Understanding Apache Phoenix-Spark connector
You can use the Apache Phoenix-Spark connector on your secure clusters to perform READ and WRITE operations. The Phoenix-Spark connector allows Spark to load Phoenix tables as Resilient Distributed Datasets (RDDs) or DataFrames and lets you save them back to Phoenix.
Connect to a secure cluster
You can connect to a secured cluster using the Phoenix JDBC connector.

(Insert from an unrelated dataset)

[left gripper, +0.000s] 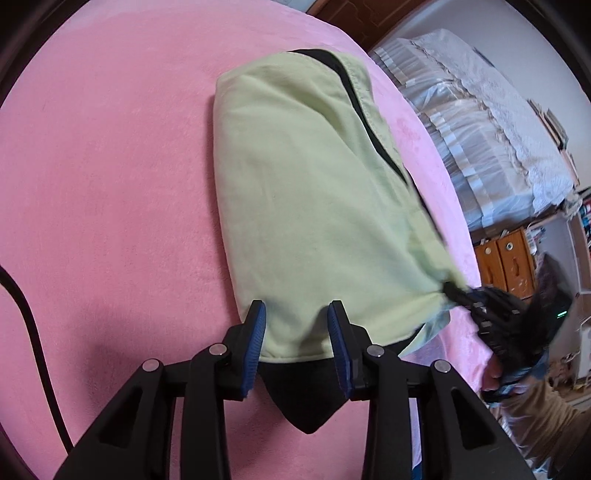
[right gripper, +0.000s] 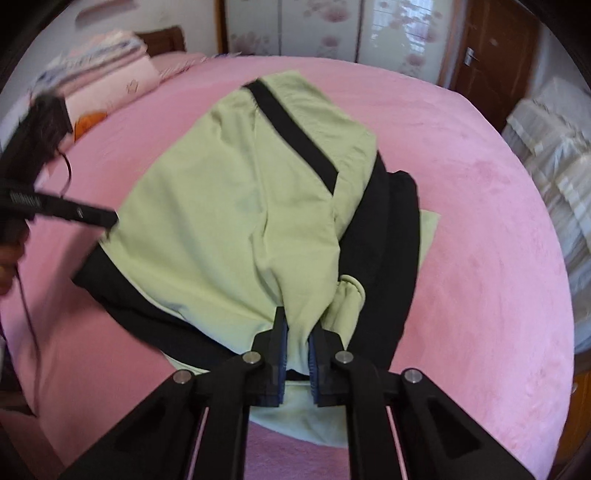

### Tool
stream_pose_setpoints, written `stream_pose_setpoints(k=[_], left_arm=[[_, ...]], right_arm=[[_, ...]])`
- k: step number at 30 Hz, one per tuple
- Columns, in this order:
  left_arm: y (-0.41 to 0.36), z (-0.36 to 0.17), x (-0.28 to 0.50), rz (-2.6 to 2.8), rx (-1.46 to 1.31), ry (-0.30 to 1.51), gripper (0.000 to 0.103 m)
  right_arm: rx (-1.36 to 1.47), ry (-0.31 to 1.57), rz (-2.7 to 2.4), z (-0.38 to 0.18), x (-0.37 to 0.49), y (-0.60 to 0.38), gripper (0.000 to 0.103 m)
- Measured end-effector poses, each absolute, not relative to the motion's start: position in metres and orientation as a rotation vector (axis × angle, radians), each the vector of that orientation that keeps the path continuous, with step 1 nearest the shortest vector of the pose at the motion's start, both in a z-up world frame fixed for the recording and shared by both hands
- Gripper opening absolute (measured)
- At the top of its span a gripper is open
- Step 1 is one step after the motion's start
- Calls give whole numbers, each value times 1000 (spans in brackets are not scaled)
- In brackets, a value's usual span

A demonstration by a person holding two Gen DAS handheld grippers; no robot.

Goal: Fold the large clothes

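Observation:
A light green garment with black panels [right gripper: 229,206] lies partly folded on the pink bed cover [right gripper: 480,240]. A black stripe [right gripper: 291,136] crosses its upper layer. In the right wrist view my right gripper [right gripper: 297,347] is shut on a bunched fold of green cloth at the garment's near edge. In the left wrist view that same gripper [left gripper: 452,290] pinches a green corner at the right. My left gripper [left gripper: 297,321] holds the near edge of the green layer [left gripper: 303,184], and the cloth fills the gap between its blue pads [left gripper: 258,332]. A black layer [left gripper: 303,398] hangs below. The left gripper [right gripper: 107,219] looks blurred at the garment's left corner.
Folded bedding [right gripper: 110,62] is stacked at the bed's far left. Wardrobe doors [right gripper: 317,26] and a wooden door [right gripper: 491,55] stand behind. White-covered furniture [left gripper: 480,110] and wooden drawers [left gripper: 506,262] lie beyond the bed's edge. A black cable [left gripper: 29,314] trails on the cover.

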State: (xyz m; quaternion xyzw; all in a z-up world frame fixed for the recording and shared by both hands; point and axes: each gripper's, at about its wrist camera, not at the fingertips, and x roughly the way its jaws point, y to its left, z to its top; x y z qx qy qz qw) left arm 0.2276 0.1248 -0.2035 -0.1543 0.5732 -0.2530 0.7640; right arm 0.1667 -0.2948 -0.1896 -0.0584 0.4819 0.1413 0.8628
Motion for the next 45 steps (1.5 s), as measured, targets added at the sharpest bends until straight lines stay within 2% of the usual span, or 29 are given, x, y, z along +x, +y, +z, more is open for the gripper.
stream_pose_setpoints(k=[4,9,16,20,23,25,29,35,39,45], left_arm=[[114,-198,223,-561,-276,1242,32],[103,-200,217,-564,-164,1243,34],[89,-190,214,-577,-62,1239,35],[85,-189,210,-583,-44,1232,35],[82,-185,210,-582,-25,1232,45],[80,-184,211,-586,-19,1248,46],[86,-176,216,-621,-56,1279,46],[95,-161,239,-592,-119,1235,47],[101,-167,268,-565,-199,1234,47],[106,-188,305,-539,-319,1255,47]], right_arm=[[-1,1032,266,-174,149,-309,8],[52,1201,171,-229,139,-315,8],[102,1135,79,-211,125,-317,6],[75,1239,50,-240,129,-315,7],[49,1228,43,-229,133,-309,8],[64,1227,34,-218,134,-311,16],[143,1190,32,-194,142,-319,40],[236,1092,42,-173,194,-334,40],[303,1070,52,-189,242,-346,40],[377,1130,65,-220,286,-347,40]])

Enter the following syntax in the shell:
jdbc:phoenix:<ZK hostnames>:<ZK port>:<root znode>:<principal name>:<keytab file location>
jdbc:phoenix:h1.cdh.local,h2.cdh.local,h3.cdh.local:2181:/hbase-secure:user1@cdh.LOCAL:/Users/user1/keytabs/myuser.headless.keytab
You need Principal and keytab parameters only if you have not run the
kinit
command before starting the job and want Phoenix to log you
in automatically.
Considerations for setting up Spark
- Before you can use Phoenix-Spark connector for your Spark programs, you must
configure your maven settings to have a repository that points to the password
protected repository at https://repository.cloudera.com/artifactory/public/org/apache/phoenix/phoenix-spark/ and use the dependency:
<dependency> <groupId>org.apache.phoenix</groupId> <artifactId>phoenix-spark</artifactId> <version>5.0.0-cdh7</version> <scope>provided</scope> </dependency>
You can access the Maven repository using your Enterprise Support Subscription credentials.